Are Credit Cards Calling Off The Suicide Pact?

Among the most controversial--okay, let's use plain language and say sleazy--practices of credit card issuers in recent years is that of "universal default," a policy of raising rates on a holder of one card for being late on payments on another card or loan. The justification for this was that being late on any loan is a sign that a customer was a poor credit risk. This is true. It is also, unfortunately, made even more true when someone who is already floundering faces ever rising rates.

I recently got an unappealing offer from Bank of America, one of the credit card issuers with whom I have managed to keep a vertigo-inducingly high balance, suggesting that if I wanted to keep using the card I could do so at the modest interest rate of 22 percent. I said no thanks--the current rate of 8.74 seems a lot more attractive, and I'll just stop using it and keep paying it off at that rate. Most writers on money do not carry big credit card balances (and good for them!) and if they do they don't pay their bills late anyway. To this I am an exception; you can file that under "the shoemaker's children," or just give me a pass because I hardly ever feel like I'm in a position to give other people financial advice. My bad management of my own affairs does have the advantage that it gives me a view of credit card practices that few people who write on this subject have.

From my front row seat it's clear that not only are the card issuers shying away from universal default, but they are much, much less ready to raise rates for any reason than they were a couple of years ago. The letter from Bank of America was the big exception: with a half dozen cards at their limits and a series of late payments on a loan, other issuers have not tried this tactic on me.

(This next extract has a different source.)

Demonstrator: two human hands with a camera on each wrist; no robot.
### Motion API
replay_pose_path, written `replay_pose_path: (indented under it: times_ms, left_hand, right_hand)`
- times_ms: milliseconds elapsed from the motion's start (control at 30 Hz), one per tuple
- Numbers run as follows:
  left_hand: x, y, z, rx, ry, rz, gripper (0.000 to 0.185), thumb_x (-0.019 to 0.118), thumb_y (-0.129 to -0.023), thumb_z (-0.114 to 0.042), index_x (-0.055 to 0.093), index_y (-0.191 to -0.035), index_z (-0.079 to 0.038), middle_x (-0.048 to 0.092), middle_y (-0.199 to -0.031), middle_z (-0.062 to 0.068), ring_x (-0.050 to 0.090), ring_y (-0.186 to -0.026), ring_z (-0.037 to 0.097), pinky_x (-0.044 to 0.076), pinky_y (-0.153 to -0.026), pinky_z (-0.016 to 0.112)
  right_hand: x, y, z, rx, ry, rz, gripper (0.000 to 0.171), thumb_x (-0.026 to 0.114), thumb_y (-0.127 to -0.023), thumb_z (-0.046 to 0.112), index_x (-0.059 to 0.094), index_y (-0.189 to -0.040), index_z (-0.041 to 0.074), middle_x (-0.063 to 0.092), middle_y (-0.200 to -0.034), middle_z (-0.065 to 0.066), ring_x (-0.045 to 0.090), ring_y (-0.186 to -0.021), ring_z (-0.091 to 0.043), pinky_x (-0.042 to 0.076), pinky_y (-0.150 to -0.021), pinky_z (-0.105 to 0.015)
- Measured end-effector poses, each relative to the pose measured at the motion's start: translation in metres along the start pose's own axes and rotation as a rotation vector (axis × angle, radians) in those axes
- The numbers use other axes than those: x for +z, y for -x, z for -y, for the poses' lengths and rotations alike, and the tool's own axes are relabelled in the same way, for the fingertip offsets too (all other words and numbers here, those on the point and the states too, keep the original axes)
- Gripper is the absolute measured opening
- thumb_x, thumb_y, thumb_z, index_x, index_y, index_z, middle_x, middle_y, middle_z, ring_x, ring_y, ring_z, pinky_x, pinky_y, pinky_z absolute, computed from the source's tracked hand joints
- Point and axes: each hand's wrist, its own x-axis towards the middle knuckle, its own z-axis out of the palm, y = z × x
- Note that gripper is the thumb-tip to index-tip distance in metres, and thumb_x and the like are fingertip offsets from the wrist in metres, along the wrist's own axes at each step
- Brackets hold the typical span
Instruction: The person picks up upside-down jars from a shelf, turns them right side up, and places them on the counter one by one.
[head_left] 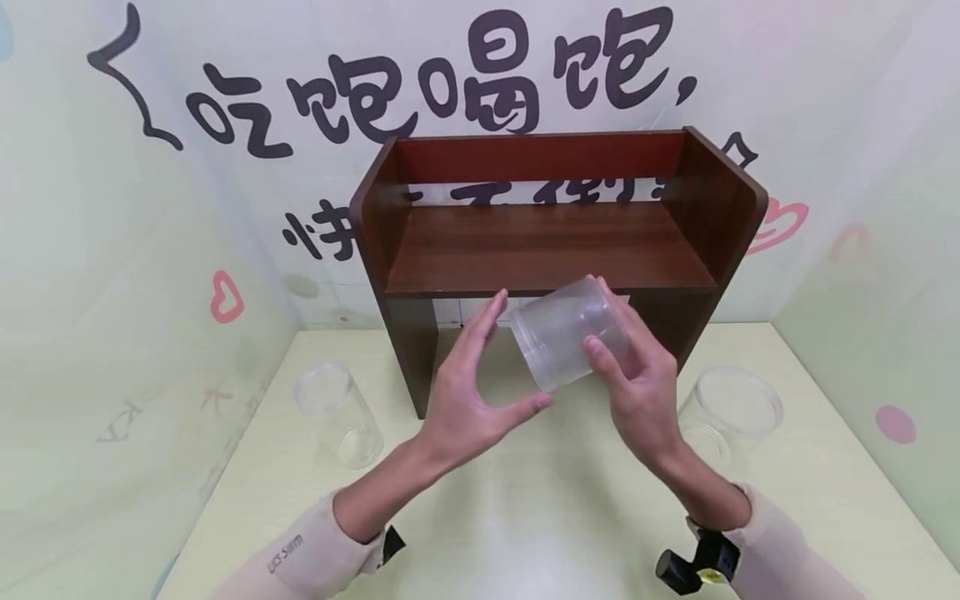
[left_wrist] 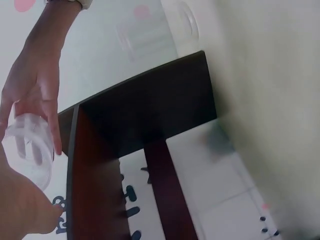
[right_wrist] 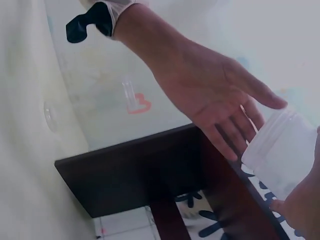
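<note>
My right hand [head_left: 645, 392] grips a clear plastic jar [head_left: 566, 333] by its side and one end, thumb in front and fingers behind. The jar is held tilted in the air in front of the shelf, its ridged rim end turned to the left. Across from that rim, my left hand [head_left: 468, 392] is spread wide, thumb low and fingers raised, holding nothing. In the left wrist view the jar [left_wrist: 32, 150] shows between both hands. The right wrist view has the jar [right_wrist: 282, 150] beside the left hand [right_wrist: 215, 95], whose fingers are stretched out.
A dark brown wooden shelf unit [head_left: 551, 250] stands at the back of the pale table [head_left: 517, 517]. One clear jar [head_left: 348, 408] is on the table at left, another clear jar [head_left: 735, 400] at right behind my forearm. A printed cloth backdrop [head_left: 135, 250] encloses the table.
</note>
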Motion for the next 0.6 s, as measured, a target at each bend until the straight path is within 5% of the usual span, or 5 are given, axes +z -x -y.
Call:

You might think that this indicates that they are bowing to public pressure, but I suspect that there's plenty of self interest involved. Universal default, injurious as it is to cardholders, is ultimately even worse for issuers. If anybody has forgotten the notion of a "run on the bank," then what's happened on Wall Street is a good reminder.

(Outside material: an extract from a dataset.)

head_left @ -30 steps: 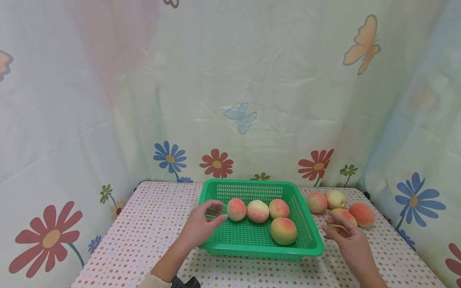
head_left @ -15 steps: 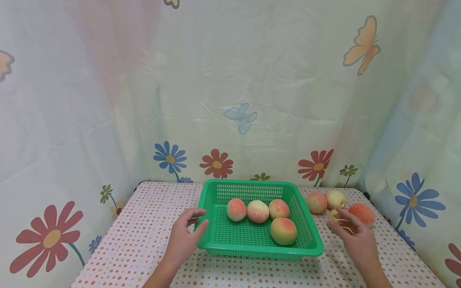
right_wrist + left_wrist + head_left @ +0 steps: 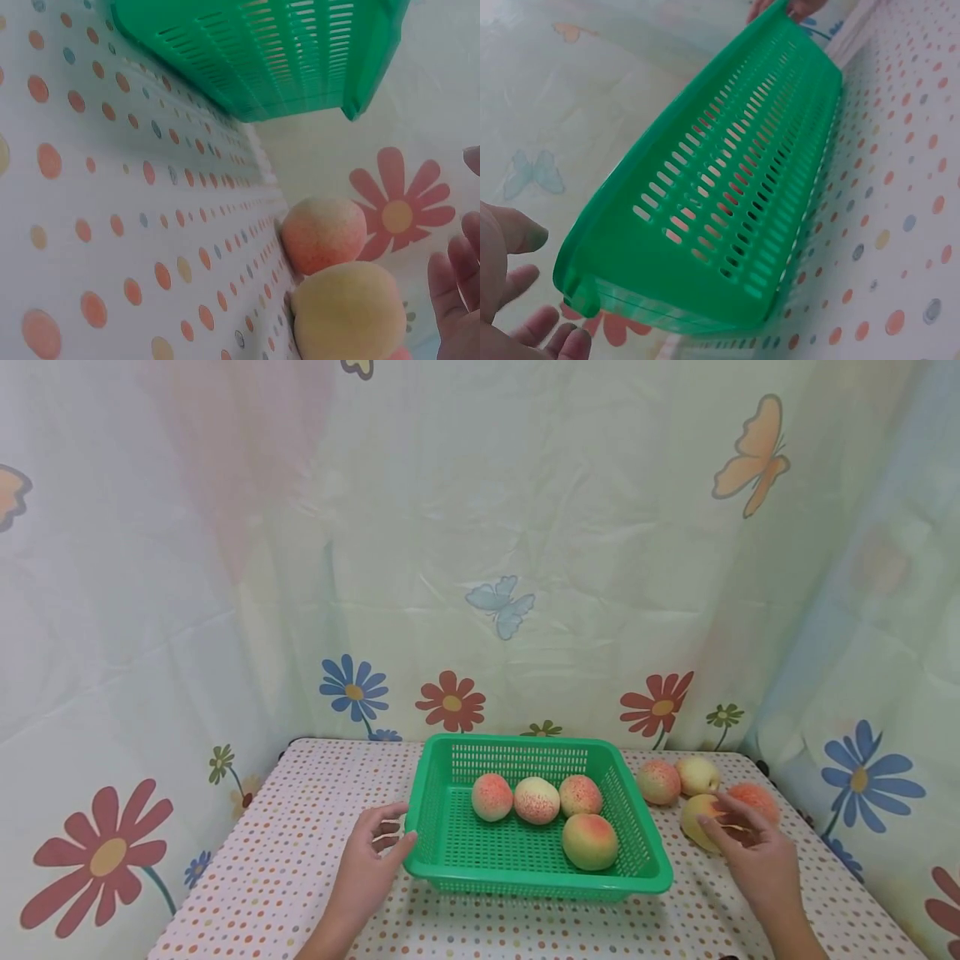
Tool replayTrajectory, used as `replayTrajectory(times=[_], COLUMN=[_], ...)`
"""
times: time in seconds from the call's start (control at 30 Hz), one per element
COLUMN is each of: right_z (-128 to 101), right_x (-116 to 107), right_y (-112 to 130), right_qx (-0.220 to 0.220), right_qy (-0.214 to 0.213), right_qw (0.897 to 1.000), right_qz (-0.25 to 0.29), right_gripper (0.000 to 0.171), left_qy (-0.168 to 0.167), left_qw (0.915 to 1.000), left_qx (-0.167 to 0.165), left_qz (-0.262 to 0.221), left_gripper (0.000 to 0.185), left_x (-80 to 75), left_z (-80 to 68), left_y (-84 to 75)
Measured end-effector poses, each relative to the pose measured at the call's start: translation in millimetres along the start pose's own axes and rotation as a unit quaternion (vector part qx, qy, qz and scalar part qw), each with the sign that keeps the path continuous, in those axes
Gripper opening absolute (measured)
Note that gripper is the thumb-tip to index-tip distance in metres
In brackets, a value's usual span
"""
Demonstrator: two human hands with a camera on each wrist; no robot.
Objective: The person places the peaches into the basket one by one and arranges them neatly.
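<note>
My left hand point(image 3: 367, 860) is beside the left rim of the green plastic basket point(image 3: 540, 883), fingers spread and slightly bent. In the left wrist view its fingers are apart from the basket wall point(image 3: 727, 165). My right hand point(image 3: 765, 864) hovers at a yellow peach point(image 3: 696, 823) with a reddish top, right of the basket. The right wrist view has that yellow peach point(image 3: 349, 313) in front, with fingers point(image 3: 446, 289) off to its side and not closed round it. Inside the basket lie several peaches, among them a speckled one point(image 3: 537, 800) and a larger yellow-red one point(image 3: 590, 842).
Behind the yellow peach are a pink peach point(image 3: 660, 782) and a pale yellow fruit point(image 3: 697, 774). My right hand partly hides an orange-red peach point(image 3: 756, 800). A dotted cloth point(image 3: 322, 793) covers the table, and a printed curtain point(image 3: 525, 527) hangs behind it.
My left hand has drawn back from over the basket to outside its left rim. My right hand has moved slightly right and down, and the yellow peach has turned and shifted a little left.
</note>
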State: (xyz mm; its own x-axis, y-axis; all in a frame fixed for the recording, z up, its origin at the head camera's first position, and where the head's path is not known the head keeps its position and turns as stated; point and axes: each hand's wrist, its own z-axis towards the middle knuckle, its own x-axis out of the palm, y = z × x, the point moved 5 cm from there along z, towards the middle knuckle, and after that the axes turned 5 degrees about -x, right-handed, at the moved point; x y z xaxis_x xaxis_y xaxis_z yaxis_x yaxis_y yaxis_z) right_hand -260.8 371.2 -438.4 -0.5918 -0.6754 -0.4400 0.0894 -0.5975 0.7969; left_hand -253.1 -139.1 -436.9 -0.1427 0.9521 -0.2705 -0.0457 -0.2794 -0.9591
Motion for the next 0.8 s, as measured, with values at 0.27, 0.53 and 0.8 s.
replayTrajectory(times=[0.27, 0.53, 0.8], right_z=[5, 13, 20], right_x=[-5, -7, -6], right_y=[-4, -8, -15], right_qx=[0.02, 0.013, 0.007], right_qy=[-0.011, -0.016, -0.003], right_qw=[1.0, 0.999, 0.997], right_qz=[-0.01, -0.046, -0.071], right_gripper=[0.058, 0.06, 0.064], left_qy=[0.026, 0.088, 0.137], left_qw=[0.9949, 0.9825, 0.9668], left_qx=[-0.09, -0.117, -0.13], left_qz=[-0.039, -0.116, -0.172], left_gripper=[0.056, 0.064, 0.066], left_x=[-0.2, 1.2, 1.4], left_z=[3.5, 2.8, 1.7], left_y=[16.7, 22.4, 23.0])
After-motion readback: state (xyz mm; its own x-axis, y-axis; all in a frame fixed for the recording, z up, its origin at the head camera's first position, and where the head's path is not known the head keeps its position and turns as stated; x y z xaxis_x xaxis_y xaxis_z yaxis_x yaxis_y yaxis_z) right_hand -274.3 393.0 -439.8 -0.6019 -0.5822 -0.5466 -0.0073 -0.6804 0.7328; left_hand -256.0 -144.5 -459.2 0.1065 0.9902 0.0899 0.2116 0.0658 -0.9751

Raising rates is a bid to get the last bit of money from a borrower in trouble before he defaults. And of course it makes a default much more likely. Borrowers racing to pay off one card on which the rates have risen to some astronomical number will fail to pay off others. Or they will throw up their hands in disgust and punish the issuer who's raised the rate and so has no more leverage to use. Or worse still, they will give up and stop paying any cards. What exactly happens depends on the particular borrower. But the bottom line is not good. It is not surprising that universal default and similar policies have had only a short run: suicide pacts don't tend to last long.